(Your objective) Return each line of the material below exactly. Begin at the first and end on the line with "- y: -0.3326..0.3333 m".

--- START ---

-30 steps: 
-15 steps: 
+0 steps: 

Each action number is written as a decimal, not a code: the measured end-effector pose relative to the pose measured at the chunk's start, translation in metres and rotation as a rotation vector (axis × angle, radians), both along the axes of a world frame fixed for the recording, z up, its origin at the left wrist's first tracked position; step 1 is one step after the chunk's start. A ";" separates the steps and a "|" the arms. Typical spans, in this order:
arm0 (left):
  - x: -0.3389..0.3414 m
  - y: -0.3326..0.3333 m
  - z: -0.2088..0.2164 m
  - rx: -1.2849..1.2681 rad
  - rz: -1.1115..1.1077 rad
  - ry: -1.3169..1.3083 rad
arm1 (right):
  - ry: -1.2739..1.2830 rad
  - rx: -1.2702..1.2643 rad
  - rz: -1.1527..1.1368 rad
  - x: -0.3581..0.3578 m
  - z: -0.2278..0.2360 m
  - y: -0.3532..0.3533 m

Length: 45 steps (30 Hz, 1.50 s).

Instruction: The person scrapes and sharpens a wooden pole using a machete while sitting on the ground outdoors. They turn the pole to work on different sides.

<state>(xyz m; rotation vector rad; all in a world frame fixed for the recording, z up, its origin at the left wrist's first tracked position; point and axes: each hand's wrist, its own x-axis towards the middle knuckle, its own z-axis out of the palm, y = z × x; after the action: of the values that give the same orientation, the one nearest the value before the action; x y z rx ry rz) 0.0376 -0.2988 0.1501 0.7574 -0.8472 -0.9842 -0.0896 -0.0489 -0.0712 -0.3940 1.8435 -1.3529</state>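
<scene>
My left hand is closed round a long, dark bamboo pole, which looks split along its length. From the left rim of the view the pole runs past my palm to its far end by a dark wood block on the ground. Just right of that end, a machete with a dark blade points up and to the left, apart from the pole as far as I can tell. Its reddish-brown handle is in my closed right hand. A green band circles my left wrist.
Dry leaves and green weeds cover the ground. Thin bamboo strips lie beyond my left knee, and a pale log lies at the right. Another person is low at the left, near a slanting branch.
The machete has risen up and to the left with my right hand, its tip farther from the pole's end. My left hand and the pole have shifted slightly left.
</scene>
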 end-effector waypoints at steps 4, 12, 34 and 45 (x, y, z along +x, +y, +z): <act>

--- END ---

(Reply to the task)
-30 steps: 
-15 steps: 
+0 steps: 

Each action number is written as a decimal, not a code: the measured end-effector pose relative to the pose measured at the chunk's start, translation in metres and rotation as a rotation vector (axis × angle, radians), both along the axes of a world frame fixed for the recording, z up, its origin at the left wrist's first tracked position; step 1 is one step after the chunk's start. A ";" separates the steps and a "|" the arms. Typical spans, in this order:
arm0 (left):
  - x: -0.3389..0.3414 m
  - y: -0.3326..0.3333 m

That finishes the answer to the exercise.